EXERCISE DIRECTIONS |
Copy the entries below in full, keeping them exactly as they are.

Source data |
********************
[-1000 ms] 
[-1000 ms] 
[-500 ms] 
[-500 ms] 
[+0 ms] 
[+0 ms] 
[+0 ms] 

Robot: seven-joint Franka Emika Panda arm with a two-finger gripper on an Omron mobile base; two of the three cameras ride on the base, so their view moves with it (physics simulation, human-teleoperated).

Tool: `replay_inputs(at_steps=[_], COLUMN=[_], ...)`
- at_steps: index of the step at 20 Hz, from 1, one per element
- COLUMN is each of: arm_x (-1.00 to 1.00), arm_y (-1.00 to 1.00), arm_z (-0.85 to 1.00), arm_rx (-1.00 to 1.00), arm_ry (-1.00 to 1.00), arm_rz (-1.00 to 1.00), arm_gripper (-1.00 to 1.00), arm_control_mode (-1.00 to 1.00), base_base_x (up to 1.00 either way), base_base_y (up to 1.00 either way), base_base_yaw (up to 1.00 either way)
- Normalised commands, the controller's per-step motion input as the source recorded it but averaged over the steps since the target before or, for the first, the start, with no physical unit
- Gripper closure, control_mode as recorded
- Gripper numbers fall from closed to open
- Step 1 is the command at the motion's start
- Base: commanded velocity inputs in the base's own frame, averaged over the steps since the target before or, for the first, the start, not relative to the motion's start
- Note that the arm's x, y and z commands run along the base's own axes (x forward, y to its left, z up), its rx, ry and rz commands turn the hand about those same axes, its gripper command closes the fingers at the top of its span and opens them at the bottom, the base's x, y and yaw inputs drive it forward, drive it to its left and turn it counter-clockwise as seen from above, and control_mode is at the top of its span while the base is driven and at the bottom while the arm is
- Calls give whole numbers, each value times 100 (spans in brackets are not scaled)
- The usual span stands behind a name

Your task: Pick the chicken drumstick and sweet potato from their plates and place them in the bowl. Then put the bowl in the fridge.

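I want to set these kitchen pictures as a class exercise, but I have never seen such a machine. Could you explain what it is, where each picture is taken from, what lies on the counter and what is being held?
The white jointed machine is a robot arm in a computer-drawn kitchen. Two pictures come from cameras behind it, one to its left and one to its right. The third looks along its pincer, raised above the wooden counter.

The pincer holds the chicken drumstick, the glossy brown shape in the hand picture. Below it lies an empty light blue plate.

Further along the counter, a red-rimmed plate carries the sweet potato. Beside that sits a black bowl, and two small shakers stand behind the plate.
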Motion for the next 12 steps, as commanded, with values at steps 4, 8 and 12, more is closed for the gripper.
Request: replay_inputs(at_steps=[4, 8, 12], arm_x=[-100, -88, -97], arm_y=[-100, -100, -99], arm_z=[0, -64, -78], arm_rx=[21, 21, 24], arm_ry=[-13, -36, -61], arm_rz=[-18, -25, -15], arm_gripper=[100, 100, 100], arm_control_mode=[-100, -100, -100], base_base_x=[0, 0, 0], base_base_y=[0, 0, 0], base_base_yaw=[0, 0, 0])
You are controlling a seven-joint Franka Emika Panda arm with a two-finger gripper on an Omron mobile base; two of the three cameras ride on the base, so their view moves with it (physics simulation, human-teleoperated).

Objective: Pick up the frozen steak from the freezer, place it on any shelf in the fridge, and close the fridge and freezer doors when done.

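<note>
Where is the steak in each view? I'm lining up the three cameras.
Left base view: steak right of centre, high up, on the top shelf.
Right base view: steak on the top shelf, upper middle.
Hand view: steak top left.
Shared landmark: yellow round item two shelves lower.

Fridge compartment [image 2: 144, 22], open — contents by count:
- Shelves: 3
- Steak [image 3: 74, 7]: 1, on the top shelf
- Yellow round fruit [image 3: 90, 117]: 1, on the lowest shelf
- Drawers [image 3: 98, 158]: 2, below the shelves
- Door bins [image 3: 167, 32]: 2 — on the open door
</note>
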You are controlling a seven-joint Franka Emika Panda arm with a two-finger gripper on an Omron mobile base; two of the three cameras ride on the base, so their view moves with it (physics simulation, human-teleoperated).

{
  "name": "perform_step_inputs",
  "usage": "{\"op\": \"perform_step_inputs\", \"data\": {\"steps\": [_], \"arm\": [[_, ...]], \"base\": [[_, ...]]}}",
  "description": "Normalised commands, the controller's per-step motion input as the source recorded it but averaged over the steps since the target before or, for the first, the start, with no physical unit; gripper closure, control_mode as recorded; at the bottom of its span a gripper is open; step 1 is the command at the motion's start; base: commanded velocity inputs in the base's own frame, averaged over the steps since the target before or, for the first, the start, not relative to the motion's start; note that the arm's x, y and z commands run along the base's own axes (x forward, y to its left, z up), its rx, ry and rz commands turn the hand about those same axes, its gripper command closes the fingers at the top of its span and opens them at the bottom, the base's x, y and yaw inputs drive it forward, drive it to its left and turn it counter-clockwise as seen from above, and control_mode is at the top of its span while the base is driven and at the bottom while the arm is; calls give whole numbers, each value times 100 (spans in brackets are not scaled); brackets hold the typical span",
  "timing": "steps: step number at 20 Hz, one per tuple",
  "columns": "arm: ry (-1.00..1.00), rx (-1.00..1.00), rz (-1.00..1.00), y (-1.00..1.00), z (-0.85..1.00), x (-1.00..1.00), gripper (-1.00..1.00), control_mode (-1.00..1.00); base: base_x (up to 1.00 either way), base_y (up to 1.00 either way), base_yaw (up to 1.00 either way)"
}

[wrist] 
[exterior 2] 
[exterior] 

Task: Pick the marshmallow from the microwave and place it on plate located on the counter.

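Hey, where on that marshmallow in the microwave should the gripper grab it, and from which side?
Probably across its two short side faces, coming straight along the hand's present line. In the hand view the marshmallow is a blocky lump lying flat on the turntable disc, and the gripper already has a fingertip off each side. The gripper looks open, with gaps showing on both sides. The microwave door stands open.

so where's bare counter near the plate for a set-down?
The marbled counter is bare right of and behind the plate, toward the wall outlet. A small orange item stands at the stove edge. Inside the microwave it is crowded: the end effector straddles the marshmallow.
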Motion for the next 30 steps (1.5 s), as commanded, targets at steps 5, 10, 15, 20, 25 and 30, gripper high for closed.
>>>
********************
TASK RESULT |
[-1000 ms] 
[-1000 ms] 
[-500 ms] 
[-500 ms] 
[+0 ms] 
[+0 ms] 
[+0 ms] 

Robot: seven-joint Franka Emika Panda arm with a two-finger gripper on an Omron mobile base; two of the three cameras ride on the base, so their view moves with it (physics simulation, human-teleoperated).

Tool: `replay_inputs(at_steps=[_], COLUMN=[_], ...)`
- at_steps: index of the step at 20 Hz, from 1, one per element
- COLUMN is each of: arm_x (-1.00 to 1.00), arm_y (-1.00 to 1.00), arm_z (-0.85 to 1.00), arm_rx (-1.00 to 1.00), arm_ry (-1.00 to 1.00), arm_rz (-1.00 to 1.00), arm_gripper (-1.00 to 1.00), arm_control_mode (-1.00 to 1.00), base_base_x (up to 1.00 either way), base_base_y (up to 1.00 either way), base_base_yaw (up to 1.00 either way)
- Normalised commands, the controller's per-step motion input as the source recorded it but averaged over the steps since the target before or, for the first, the start, with no physical unit
- Gripper closure, control_mode as recorded
- Gripper numbers fall from closed to open
- Step 1 is the command at the motion's start
- Base: commanded velocity inputs in the base's own frame, averaged over the steps since the target before or, for the first, the start, not relative to the motion's start
- Note that the arm's x, y and z commands run along the base's own axes (x forward, y to its left, z up), its rx, ry and rz commands turn the hand about those same axes, its gripper command closes the fingers at the top of its span and opens them at the bottom, the base's x, y and yaw inputs drive it forward, drive it to its left and turn it counter-clockwise as seen from above, and control_mode is at the top of its span while the base is driven and at the bottom while the arm is
- Calls give whole numbers, each value times 100 (spans in brackets are not scaled)
- The usual span stands behind a name

Your task: Pick the chicken drumstick and sweet potato from their plates and place them in the bowl. Then put the bowl in the fridge.

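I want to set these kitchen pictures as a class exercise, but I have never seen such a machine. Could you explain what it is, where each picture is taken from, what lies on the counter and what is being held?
The white jointed machine is a robot arm in a computer-drawn kitchen. Two pictures come from cameras behind it, one to its left and one to its right. The third looks along its pincer, raised above the wooden counter.

The pincer holds the chicken drumstick, the glossy brown shape in the hand picture. Below it lies an empty light blue plate.

Further along the counter, a red-rimmed plate carries the sweet potato. Beside that sits a black bowl, and two small shakers stand behind the plate.
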Motion for the next 12 steps, as commanded, with values at steps 4, 8 and 12, more is closed for the gripper.
Request: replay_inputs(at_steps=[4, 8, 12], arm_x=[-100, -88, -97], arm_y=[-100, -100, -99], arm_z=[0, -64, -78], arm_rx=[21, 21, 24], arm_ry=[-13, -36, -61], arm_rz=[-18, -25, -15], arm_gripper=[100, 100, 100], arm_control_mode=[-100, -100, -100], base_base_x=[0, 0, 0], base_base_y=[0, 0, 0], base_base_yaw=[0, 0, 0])
You are controlling a seven-joint Franka Emika Panda arm with a two-finger gripper on an Omron mobile base; two of the three cameras ride on the base, so their view moves with it (physics simulation, human-teleoperated).

Objective: Pick up the frozen steak from the freezer, place it on any shelf in the fridge, and close the fridge and freezer doors when done.

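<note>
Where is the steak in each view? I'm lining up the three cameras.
Left base view: steak right of centre, high up, on the top shelf.
Right base view: steak on the top shelf, upper middle.
Hand view: steak top left.
Shared landmark: yellow round item two shelves lower.

Fridge compartment [image 2: 144, 22], open — contents by count:
- Shelves: 3
- Steak [image 3: 74, 7]: 1, on the top shelf
- Yellow round fruit [image 3: 90, 117]: 1, on the lowest shelf
- Drawers [image 3: 98, 158]: 2, below the shelves
- Door bins [image 3: 167, 32]: 2 — on the open door
</note>
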You are controlling a seven-joint Franka Emika Panda arm with a two-finger gripper on an Omron mobile base; two of the three cameras ride on the base, so their view moves with it (physics simulation, human-teleoperated).

{
  "name": "perform_step_inputs",
  "usage": "{\"op\": \"perform_step_inputs\", \"data\": {\"steps\": [_], \"arm\": [[_, ...]], \"base\": [[_, ...]]}}",
  "description": "Normalised commands, the controller's per-step motion input as the source recorded it but averaged over the steps since the target before or, for the first, the start, with no physical unit; gripper closure, control_mode as recorded; at the bottom of its span a gripper is open; step 1 is the command at the motion's start; base: commanded velocity inputs in the base's own frame, averaged over the steps since the target before or, for the first, the start, not relative to the motion's start; note that the arm's x, y and z commands run along the base's own axes (x forward, y to its left, z up), its rx, ry and rz commands turn the hand about those same axes, its gripper command closes the fingers at the top of its span and opens them at the bottom, the base's x, y and yaw inputs drive it forward, drive it to its left and turn it counter-clockwise as seen from above, and control_mode is at the top of its span while the base is driven and at the bottom while the arm is; calls give whole numbers, each value times 100 (spans in brackets are not scaled); brackets hold the typical span",
  "timing": "steps: step number at 20 Hz, one per tuple",
  "columns": "arm: ry (-1.00..1.00), rx (-1.00..1.00), rz (-1.00..1.00), y (-1.00..1.00), z (-0.85..1.00), x (-1.00..1.00), gripper (-1.00..1.00), control_mode (-1.00..1.00); base: base_x (up to 1.00 either way), base_y (up to 1.00 either way), base_yaw (up to 1.00 either way)"
}

[wrist] 
[exterior 2] 
[exterior] 

Task: Pick the marshmallow from the microwave and place it on plate located on the counter.

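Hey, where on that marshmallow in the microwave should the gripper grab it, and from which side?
Probably across its two short side faces, coming straight along the hand's present line. In the hand view the marshmallow is a blocky lump lying flat on the turntable disc, and the gripper already has a fingertip off each side. The gripper looks open, with gaps showing on both sides. The microwave door stands open.

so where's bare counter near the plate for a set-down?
The marbled counter is bare right of and behind the plate, toward the wall outlet. A small orange item stands at the stove edge. Inside the microwave it is crowded: the end effector straddles the marshmallow.
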Motion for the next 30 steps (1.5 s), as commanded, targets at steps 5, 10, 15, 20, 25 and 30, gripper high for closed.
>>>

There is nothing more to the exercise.